Order of battle at the battle of Xiushui River 
The Japanese Army used the "6th Field Heavy Artillery Brigade" artillery unit under the command of Major Gen. Sumita. This force consisted of the following artillery sections:

13th Field Heavy Artillery Regiment (Lt. Col. Okoshi, 24 Type 4 15 cm Howitzers)
14th Field Heavy Artillery Regiment (Lt. Col. Maruyama, 24 Type 4 15 cm Howitzers)
10th Field Heavy Artillery Regiment (Lt. Col. Nagaya, 24 Type 4 15 cm Howitzers)
15th Independent Field Heavy Artillery Regiment (Col. Horikawa, 16 Type 14 10 cm Cannons)
2nd Independent Heavy Artillery Battalion (Lt. Col. Manba, 4 Type 89 15 cm Cannons)
101st Field Artillery Regiment (Lt. Col. Yamada, 34 Type 38-improved 75mm Field Guns)
3rd Independent Mountain Gun Regiment (Lt. Col. Morikawa, 24 Type 41 75 mm Mountain Guns)
106th Field Artillery Regiment (Lt. Col. Uga, 32 Type 38-improved 75mm Field Guns)
2nd Battalion/2nd Independent Mountain Gun Regiment (Major Matsumoto, 12 Type 41 75 mm Mountain Guns)

Battle

Japanese attack 
By 26 March, the Japanese troops supported by tanks had broken out of their Xiushui River bridgehead and reached the west gate of Nanchang, defeating Chinese reinforcements from the Third War Zone. Yasuji Okamura's troops were joined by another Japanese regiment striking south from the north of Nanchang, and the converged Japanese forces began surrounding and laying siege to the city. The city of Nanchang fell the next day, with the Chinese defenders suffering heavy casualties. The Japanese Army continued to clear out the rural area throughout March and April, marking the end of the first phase of the campaign.

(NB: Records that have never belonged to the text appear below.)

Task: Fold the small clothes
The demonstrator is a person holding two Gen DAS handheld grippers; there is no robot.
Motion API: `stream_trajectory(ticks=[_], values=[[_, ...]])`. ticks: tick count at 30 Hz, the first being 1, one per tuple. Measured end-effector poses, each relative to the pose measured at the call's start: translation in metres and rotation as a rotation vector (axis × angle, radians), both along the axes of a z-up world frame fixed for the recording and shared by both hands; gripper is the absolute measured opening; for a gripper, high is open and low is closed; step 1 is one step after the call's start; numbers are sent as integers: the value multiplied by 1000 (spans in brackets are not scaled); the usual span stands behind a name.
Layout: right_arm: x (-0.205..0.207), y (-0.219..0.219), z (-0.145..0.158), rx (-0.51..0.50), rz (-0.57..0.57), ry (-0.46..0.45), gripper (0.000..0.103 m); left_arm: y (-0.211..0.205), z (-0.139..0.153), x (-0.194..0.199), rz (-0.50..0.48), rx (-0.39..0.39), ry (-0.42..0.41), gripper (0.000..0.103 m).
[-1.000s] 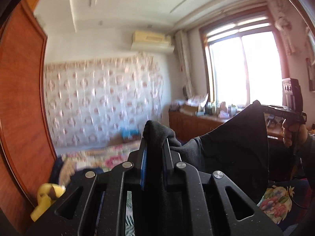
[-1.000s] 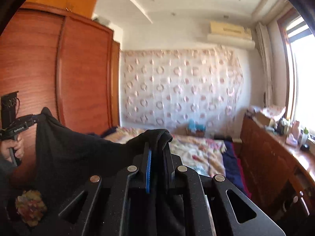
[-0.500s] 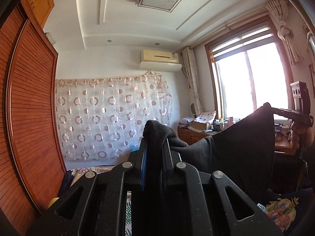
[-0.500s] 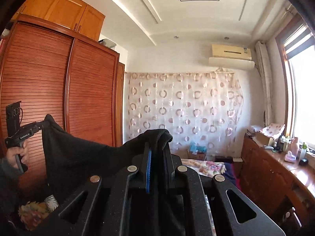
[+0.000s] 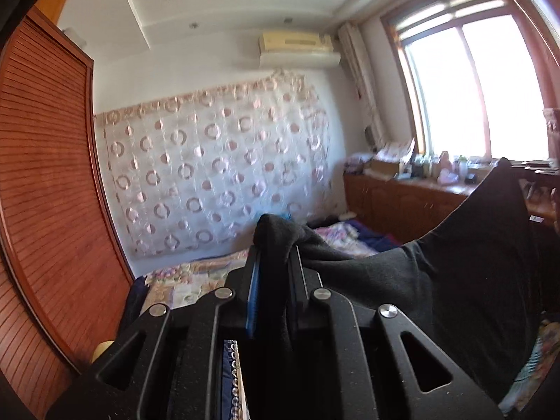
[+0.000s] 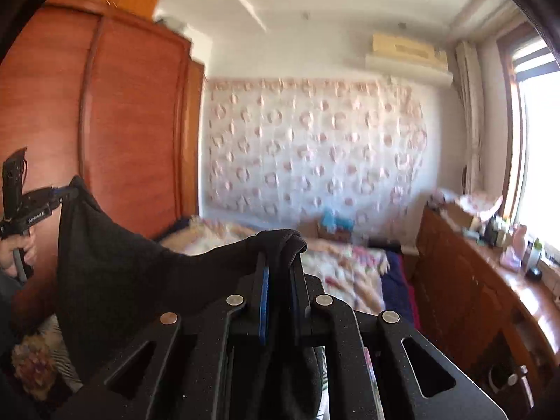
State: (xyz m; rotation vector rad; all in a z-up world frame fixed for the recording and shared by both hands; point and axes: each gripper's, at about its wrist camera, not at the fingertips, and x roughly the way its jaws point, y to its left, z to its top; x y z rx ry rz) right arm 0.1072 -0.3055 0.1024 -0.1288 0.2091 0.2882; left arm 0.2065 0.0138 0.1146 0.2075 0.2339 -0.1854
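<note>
Bedroom setup: wooden wardrobe (image 5: 42, 182), curtain, bed (image 5: 196, 276) with a floral quilt down below. From the left wrist view, the left tool (image 5: 274, 255) is clenched on a bunched corner of the black garment (image 5: 465, 266), which stretches off to the right, up in the air above the bed. Right wrist view: the right tool (image 6: 280, 262) is clamped on another corner, cloth sagging between both. My guess at the risk: pull the tools too far apart and a corner slips out, since each grip only has a small wad of fabric.
</note>
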Motion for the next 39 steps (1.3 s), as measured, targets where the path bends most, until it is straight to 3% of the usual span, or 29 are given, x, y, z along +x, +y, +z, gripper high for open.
stream_trajectory(ticks=[5,8,15,18,19,22,25,27,31,39], values=[[96,8,-50,-33,-31,126,10,-17,-60,95,31,42,135,14],[148,16,-78,-70,-42,207,10,-26,-89,131,32,55,218,15],[218,19,-98,-46,-71,293,10,-24,-116,154,46,34,274,22],[234,19,-92,-34,-86,312,10,-24,-114,149,41,37,276,37],[234,18,-95,-24,-84,320,10,-23,-114,147,40,38,276,49],[233,18,-95,-14,-101,329,14,-18,-111,138,20,13,322,60],[223,20,-93,-15,-111,321,29,-17,-113,118,-6,-4,336,66],[213,21,-95,-16,-121,318,50,-17,-116,105,-20,-4,352,66],[183,19,-100,-3,-114,321,51,-15,-128,74,-36,-8,395,66],[107,20,-131,47,-50,448,51,-10,-161,29,-43,-24,477,66]])
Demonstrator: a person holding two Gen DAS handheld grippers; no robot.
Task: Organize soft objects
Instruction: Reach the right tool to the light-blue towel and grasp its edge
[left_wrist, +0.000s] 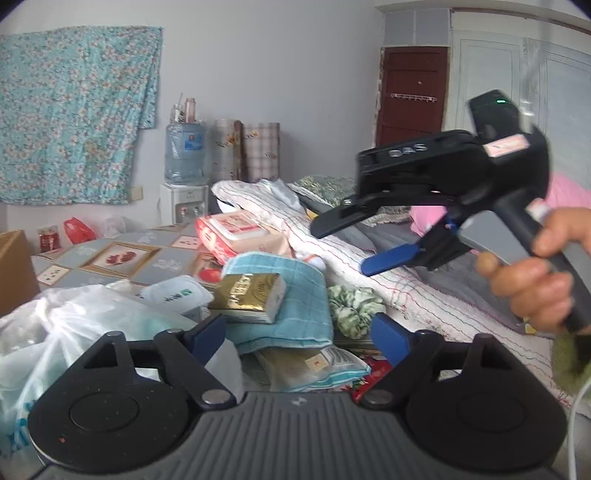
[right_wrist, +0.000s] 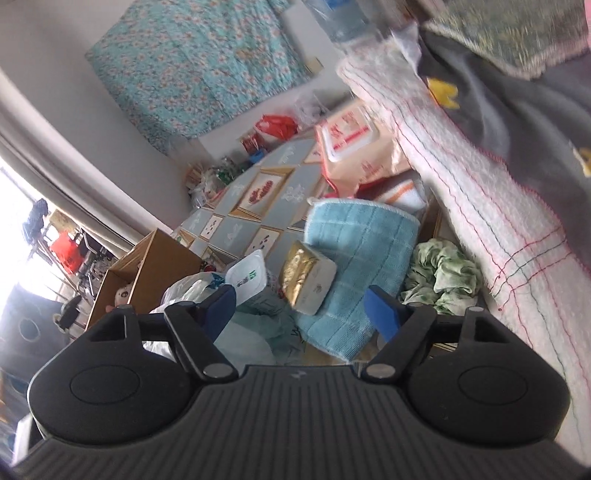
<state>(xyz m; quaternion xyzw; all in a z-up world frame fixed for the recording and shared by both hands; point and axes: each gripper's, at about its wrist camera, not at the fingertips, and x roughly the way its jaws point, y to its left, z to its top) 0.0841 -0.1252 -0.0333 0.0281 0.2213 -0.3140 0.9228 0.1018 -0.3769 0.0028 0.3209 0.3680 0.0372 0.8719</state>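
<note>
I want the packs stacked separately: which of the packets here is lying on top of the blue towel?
The gold tissue pack rests on the blue towel; the pink wipes pack lies behind it.

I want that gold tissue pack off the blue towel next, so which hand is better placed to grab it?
Probably left. The left gripper faces the gold tissue pack squarely, open and close. The right gripper is open too, but tilted.

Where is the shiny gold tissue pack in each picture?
Left wrist view: the gold pack lies left of centre, on the blue towel, just ahead of the left gripper.
Right wrist view: the gold pack lies at centre, on the towel's left edge, ahead of the right gripper.
Shared landmark: the green scrunchie, right of the towel in both.
</note>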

The Japanese used chemical weapons against Chinese forces who lacked chemical weapons in order to compensate for when they were numerically inferior, whenever Chinese were defeating the Japanese in hand to hand combat. The Japanese did not dare to use gas against the Americans because the Americans had their own chemical weapons stockpile and the Japanese feared retaliation.

Poison gas was used by the Japanese when they were losing hand to hand combat against the Chinese in the Nanchang sector in 1939. The Japanese were routed and fled 3 miles after being defeated in hand to hand fighting by Chinese forces in Yichun, Jiangxi which was located on the Nanchang-Jiujiang railway. The Japanese had to deploy their naval fleet and naval air force to break through the booms of Wuxue and Jiujiang in order to threaten Hankou. Fierce blood hand to hand fighting took place at Nanchang in 1939. In one raid over 50 Japanese soldiers were killed in a barracks in hand to hand fighting and when it was set on fire.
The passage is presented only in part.